*TASK STATEMENT*:
Tally the lines below that hold the string "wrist", and give only the tally.

*SOURCE DATA*:
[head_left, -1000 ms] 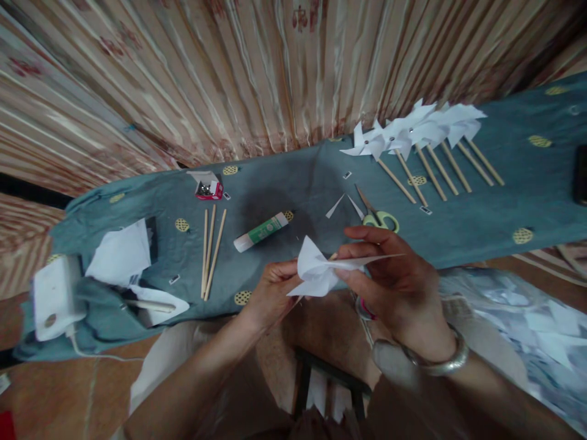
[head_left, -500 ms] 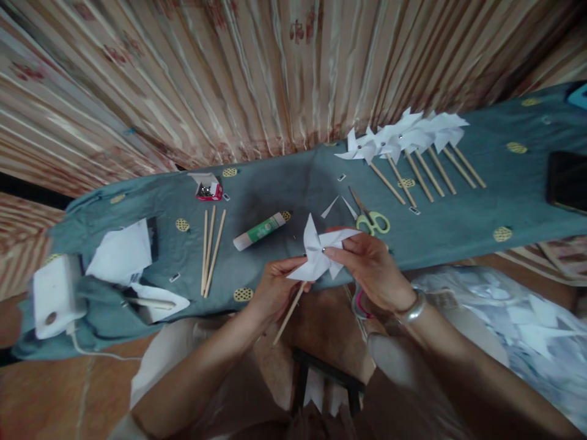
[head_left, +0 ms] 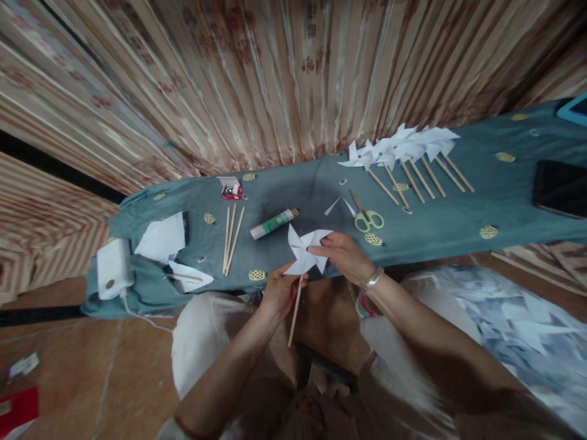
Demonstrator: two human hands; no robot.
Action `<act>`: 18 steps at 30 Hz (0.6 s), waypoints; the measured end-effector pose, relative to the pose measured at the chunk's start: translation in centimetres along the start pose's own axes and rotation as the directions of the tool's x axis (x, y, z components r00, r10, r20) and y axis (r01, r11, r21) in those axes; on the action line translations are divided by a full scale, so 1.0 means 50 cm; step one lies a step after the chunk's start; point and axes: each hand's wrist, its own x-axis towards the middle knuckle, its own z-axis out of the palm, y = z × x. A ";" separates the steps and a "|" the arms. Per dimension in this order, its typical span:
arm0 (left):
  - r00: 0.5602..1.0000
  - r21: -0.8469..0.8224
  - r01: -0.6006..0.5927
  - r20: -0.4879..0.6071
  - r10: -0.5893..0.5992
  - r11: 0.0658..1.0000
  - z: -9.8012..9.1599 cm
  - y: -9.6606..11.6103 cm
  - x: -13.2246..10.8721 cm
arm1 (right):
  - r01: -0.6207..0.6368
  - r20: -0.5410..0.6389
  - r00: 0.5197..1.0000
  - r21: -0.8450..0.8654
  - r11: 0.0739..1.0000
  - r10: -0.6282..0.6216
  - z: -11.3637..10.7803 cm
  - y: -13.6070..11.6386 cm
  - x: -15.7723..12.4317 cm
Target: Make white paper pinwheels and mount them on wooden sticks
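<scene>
A white paper pinwheel (head_left: 304, 252) on a thin wooden stick (head_left: 296, 313) is held between my two hands over the table's front edge. My left hand (head_left: 279, 292) is closed on it from below left, by the top of the stick; part of the grip is hidden behind the paper. With thumb and fingers, my right hand (head_left: 343, 252) pinches the pinwheel's right side, the thumb at its centre. Just beyond lie a green-and-white glue stick (head_left: 274, 223) and scissors with green handles (head_left: 368, 220), with thin paper offcuts (head_left: 332, 206) beside them.
Several finished pinwheels (head_left: 403, 145) lie in a row at the back right. Loose wooden sticks (head_left: 233, 239), a small red box of metal pins (head_left: 232, 189), paper pieces (head_left: 160, 237) and a white device with a cable (head_left: 114, 269) are on the left. A dark phone (head_left: 560, 188) lies far right.
The view has shifted, so the table's items appear further right on the left side. Both hands still hold the pinwheel, whose stick now hangs more upright.
</scene>
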 end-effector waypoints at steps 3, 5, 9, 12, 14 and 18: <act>0.999 -0.045 -0.011 -0.040 0.009 0.999 -0.011 -0.023 -0.009 | -0.028 0.051 0.998 -0.055 0.998 0.031 -0.003 0.012 0.002; 0.998 -0.067 -0.005 -0.059 0.001 0.998 -0.018 -0.038 -0.014 | -0.036 0.091 0.995 -0.111 0.993 0.046 -0.006 0.017 0.005; 0.996 -0.154 0.021 -0.081 -0.034 0.988 -0.029 -0.060 -0.018 | -0.057 0.150 0.984 -0.254 0.966 0.097 -0.009 0.014 0.016; 0.995 -0.201 0.036 -0.083 -0.053 0.979 -0.030 -0.066 -0.022 | -0.073 0.200 0.965 -0.417 0.906 0.170 -0.005 0.000 0.029; 0.994 -0.228 0.057 -0.076 -0.076 0.972 -0.027 -0.068 -0.025 | -0.090 0.207 0.954 -0.487 0.869 0.215 -0.002 -0.011 0.039; 0.988 -0.292 0.110 -0.070 -0.136 0.950 -0.019 -0.074 -0.027 | -0.120 0.191 0.938 -0.608 0.785 0.291 0.005 -0.026 0.057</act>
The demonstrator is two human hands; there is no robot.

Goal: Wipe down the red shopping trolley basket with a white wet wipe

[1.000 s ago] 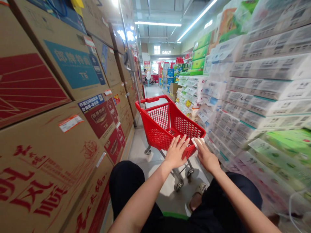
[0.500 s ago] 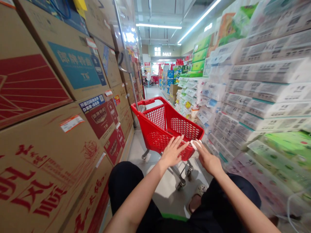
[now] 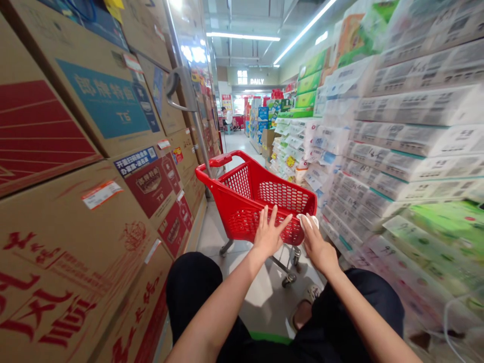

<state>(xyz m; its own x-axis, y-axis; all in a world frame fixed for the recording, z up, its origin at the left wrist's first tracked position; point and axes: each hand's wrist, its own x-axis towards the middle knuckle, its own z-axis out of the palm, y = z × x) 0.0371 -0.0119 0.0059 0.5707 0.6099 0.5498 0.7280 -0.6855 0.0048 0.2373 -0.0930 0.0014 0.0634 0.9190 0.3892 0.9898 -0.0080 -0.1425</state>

*REPLY*:
2